— Dataset extract —
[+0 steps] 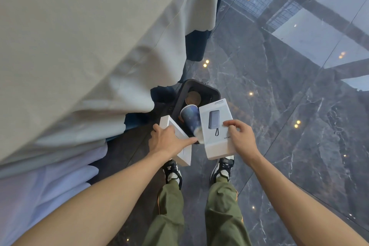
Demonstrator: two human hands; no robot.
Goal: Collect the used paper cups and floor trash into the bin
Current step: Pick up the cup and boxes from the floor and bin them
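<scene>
A: Largest item?
B: Worktop [79,32], draped in a pale cloth, fills the upper left. Below it, dark marbled floor [279,126].

A: Next?
B: Black bin [214,91], open, standing on the floor by the cloth's hem, just ahead of the person's shoes [222,168]. A brown cup [193,98] lies inside it.

A: Boxes?
B: Two white ones. The box with a printed power bank [216,129] is in the right hand [241,138]; thumb on the printed face, other fingers hidden behind, clamped on its right edge. It overlaps the bin's near rim. The plain white box [179,144] is in the left hand [169,140], fingers closed over its top.

A: The paper cup?
B: Blue paper cup [190,119], tilted, mouth toward the bin, between the two boxes over the bin's near edge. The left index finger [189,141] stretches out toward its base; whether it touches cannot be told. The base meets the printed box's left edge.
</scene>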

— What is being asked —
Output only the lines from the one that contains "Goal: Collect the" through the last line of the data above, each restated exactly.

— Answer area —
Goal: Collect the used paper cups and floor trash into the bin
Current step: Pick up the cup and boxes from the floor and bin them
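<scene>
A: Largest item?
B: Worktop [79,32], draped in a pale cloth, fills the upper left. Below it, dark marbled floor [279,126].

A: Next?
B: Black bin [214,91], open, standing on the floor by the cloth's hem, just ahead of the person's shoes [222,168]. A brown cup [193,98] lies inside it.

A: Boxes?
B: Two white ones. The box with a printed power bank [216,129] is in the right hand [241,138]; thumb on the printed face, other fingers hidden behind, clamped on its right edge. It overlaps the bin's near rim. The plain white box [179,144] is in the left hand [169,140], fingers closed over its top.

A: The paper cup?
B: Blue paper cup [190,119], tilted, mouth toward the bin, between the two boxes over the bin's near edge. The left index finger [189,141] stretches out toward its base; whether it touches cannot be told. The base meets the printed box's left edge.
</scene>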

No additional answer text is required.